Impact and results dissemination:
Over last four years, Bioinformatics Unit at CNIO leaded by Dr. Al-Shahrour has organized several training activities and participated in conferences related to the project (15 invited talks and 10 posters in scientific conferences). Our research outcome includes 20 peer-reviewed published articles. We participate in national and international consortiums such as: WG2 in Eupancreas (http://eupancreas.com/) and EuroPDX (http://www.europdx.eu/). Since 2014, we participate in the Pan-Cancer Analysis of Whole Genomes (PCAWG) initiative in the working group: “Translating cancer genomes to the clinic”. In 2017, CNIO Bioinformatics Unit as a new node of INB/ELIXIR-ES (https://www.elixir-europe.org/) aims to provide the framework and expertise for the systematic analysis and interpretation of cancer genomes.
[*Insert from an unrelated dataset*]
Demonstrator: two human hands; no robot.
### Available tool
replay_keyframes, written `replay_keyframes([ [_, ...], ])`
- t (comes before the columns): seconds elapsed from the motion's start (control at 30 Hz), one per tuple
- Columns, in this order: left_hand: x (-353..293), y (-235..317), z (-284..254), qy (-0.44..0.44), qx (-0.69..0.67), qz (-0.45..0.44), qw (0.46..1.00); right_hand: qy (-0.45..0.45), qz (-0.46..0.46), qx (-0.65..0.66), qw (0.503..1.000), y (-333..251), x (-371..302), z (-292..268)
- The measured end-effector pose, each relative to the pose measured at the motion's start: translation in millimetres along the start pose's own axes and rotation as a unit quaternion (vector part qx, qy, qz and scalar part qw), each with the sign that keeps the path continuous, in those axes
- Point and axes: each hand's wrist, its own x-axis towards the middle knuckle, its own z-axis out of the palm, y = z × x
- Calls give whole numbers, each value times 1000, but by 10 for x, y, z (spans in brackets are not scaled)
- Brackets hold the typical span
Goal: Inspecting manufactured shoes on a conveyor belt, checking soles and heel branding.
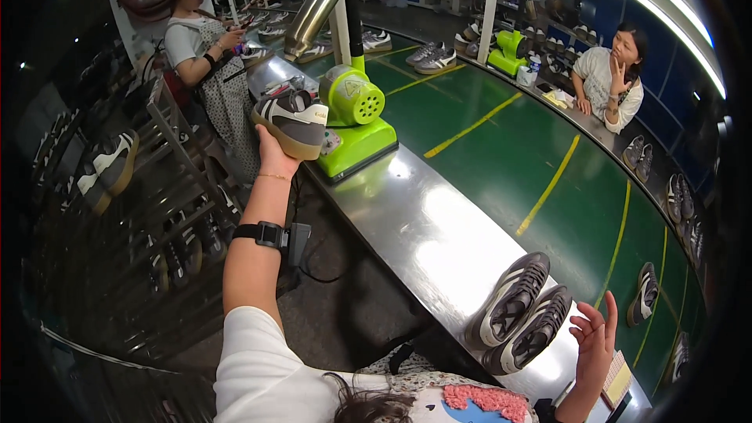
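Note:
My left arm is stretched out, and my left hand grips a grey and white sneaker with a gum-coloured sole from beneath. The sneaker is held up beside a bright green hot-air blower, below its silver nozzle. My right hand is raised over the near right end of the metal ledge, fingers apart and nothing in them. Just left of it, a pair of dark grey sneakers with pale stripes stands side by side on the ledge.
A green conveyor belt with yellow lines runs beyond the metal ledge, carrying several sneakers. Across it a person leans on the far edge near a second green blower. Another person stands far left, beside a shoe rack.

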Motion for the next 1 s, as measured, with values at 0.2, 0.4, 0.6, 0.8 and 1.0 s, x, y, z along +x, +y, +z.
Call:
replay_keyframes([
  [0.2,509,241,-24,-5,-59,26,998,57,30,14,998,114,-107,-13],
  [0.4,661,314,13,58,-36,28,997,70,34,20,997,138,-85,-38],
  [0.6,583,256,104,24,-50,30,998,71,38,15,997,167,-87,-33],
  [0.8,168,92,244,34,-20,22,999,56,40,31,997,138,-95,28],
  [1.0,-1107,-628,779,-227,-42,-176,957,-41,92,60,993,62,-14,275],
])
We have established collaborations with hospitals from Spanish National Health System that provide an initial framework to promote the application of Bioinformatics resources into the clinic. Importantly, CNIO Bioinformatics Unit participates in the European project SUDOE ONCONET along with others partners. Through its participation in the SUDO ONCONET project, CNIO Bioinformatics Unit can promote the expertise and resources through ELIXIR initiatives. The actions will lead to the production of white papers, workshops and conferences, as well as the creation of educational tools aimed at health professionals, regulatory authorities and the general public.
Through our scientific interactions and international collaborations, we expect that results of this project will facilitate the development of genomic-based clinical tests to help categorize tumors and match them to effective drugs or treatments based on their activation/deregulation profiles.